● **WHAT YOU NEED TO DO**:
In the listing below, find each line that holds the string "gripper" and copy it.

☆ ☆ ☆ ☆

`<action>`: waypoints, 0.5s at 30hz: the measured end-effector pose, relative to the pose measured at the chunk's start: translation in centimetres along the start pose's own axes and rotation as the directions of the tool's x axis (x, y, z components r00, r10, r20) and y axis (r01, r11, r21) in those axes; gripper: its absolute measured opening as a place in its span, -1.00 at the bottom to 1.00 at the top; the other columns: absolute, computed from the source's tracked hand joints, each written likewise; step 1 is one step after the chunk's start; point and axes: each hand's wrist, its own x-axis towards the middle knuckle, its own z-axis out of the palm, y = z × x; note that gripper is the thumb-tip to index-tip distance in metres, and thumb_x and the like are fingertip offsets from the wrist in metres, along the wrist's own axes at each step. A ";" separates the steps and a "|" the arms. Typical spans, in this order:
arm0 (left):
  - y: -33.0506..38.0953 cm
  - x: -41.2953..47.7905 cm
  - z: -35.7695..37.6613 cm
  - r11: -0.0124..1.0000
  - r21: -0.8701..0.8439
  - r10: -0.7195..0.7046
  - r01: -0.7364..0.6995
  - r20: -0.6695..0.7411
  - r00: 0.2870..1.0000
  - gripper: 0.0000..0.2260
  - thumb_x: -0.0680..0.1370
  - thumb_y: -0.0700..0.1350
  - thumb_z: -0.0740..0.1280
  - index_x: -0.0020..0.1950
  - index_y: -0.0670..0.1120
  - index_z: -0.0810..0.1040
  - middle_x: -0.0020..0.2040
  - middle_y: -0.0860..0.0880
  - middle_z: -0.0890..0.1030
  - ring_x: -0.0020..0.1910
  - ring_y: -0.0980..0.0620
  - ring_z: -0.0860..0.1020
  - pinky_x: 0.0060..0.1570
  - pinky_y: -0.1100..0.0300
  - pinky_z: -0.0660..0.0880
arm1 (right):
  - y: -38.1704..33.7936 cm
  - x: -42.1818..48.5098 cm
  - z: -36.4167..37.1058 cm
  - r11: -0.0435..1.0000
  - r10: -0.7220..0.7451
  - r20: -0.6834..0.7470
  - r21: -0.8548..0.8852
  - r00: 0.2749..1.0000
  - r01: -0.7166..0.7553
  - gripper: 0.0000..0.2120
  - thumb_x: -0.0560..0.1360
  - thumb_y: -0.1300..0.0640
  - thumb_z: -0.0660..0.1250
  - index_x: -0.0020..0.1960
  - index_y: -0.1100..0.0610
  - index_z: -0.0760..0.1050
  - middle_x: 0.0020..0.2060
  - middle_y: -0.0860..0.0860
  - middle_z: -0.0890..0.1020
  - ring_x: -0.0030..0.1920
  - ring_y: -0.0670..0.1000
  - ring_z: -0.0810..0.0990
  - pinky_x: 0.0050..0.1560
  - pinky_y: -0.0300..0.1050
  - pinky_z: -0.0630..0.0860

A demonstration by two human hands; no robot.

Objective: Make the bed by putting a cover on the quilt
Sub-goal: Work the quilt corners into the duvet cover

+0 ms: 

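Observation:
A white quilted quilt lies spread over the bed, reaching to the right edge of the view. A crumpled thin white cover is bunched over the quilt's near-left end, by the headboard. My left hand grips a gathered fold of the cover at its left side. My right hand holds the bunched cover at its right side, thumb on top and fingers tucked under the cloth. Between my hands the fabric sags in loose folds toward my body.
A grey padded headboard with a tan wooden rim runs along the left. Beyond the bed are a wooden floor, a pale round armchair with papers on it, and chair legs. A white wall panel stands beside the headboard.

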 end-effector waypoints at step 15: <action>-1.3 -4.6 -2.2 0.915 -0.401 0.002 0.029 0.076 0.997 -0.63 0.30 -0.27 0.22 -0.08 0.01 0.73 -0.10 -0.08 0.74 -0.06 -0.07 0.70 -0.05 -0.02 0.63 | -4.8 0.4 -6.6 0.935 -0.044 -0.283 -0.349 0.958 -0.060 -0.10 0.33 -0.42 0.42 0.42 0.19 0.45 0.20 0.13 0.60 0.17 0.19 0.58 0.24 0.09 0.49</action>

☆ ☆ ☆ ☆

● **EXPECTED ANSWER**:
`<action>`: waypoints, 0.5s at 30hz: the measured end-effector pose, relative to the pose measured at the chunk's start: translation in centimetres along the start pose's own axes and rotation as the directions of the tool's x axis (x, y, z components r00, r10, r20) and y axis (r01, r11, r21) in those axes; gripper: its absolute measured opening as a place in its span, -1.00 at the bottom to 1.00 at the top; the other columns: absolute, computed from the source's tracked hand joints, each written likewise; step 1 is one step after the chunk's start; point and axes: each hand's wrist, its own x-axis towards the middle knuckle, its own z-axis out of the palm, y = z × x; note that gripper is the thumb-tip to index-tip distance in metres, and thumb_x and the like are fingertip offsets from the wrist in metres, along the wrist's own axes at each step. A ";" separates the steps and a "|" the arms. Typical spans, in this order:
  - gripper: 0.0000..0.2260
  - gripper: 0.0000..0.2120

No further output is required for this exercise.